# [About this task]
What is needed is an exact transcription of the listing, with the images removed.

○ ○ ○ ○ ○

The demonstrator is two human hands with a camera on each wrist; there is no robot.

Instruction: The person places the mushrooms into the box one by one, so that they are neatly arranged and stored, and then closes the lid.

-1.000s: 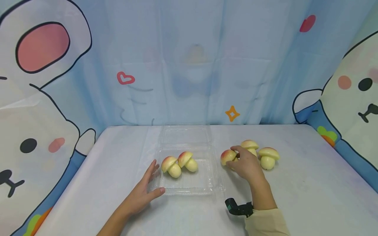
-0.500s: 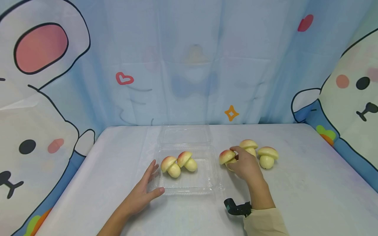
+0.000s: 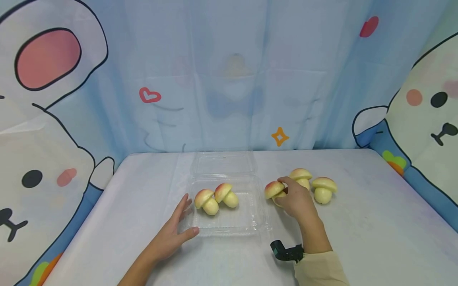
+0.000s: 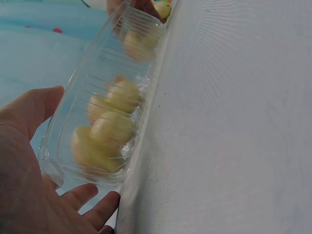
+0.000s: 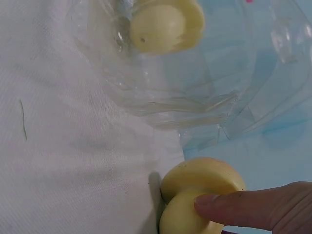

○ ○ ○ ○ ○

# [Task output]
The demonstrator is two human hands with a camera on each wrist; there is no robot.

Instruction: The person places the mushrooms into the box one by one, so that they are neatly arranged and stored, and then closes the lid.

-1.000s: 
-0.500s: 
+0.000s: 
+0.000s: 
+0.000s: 

Fully answered, the exercise is complete.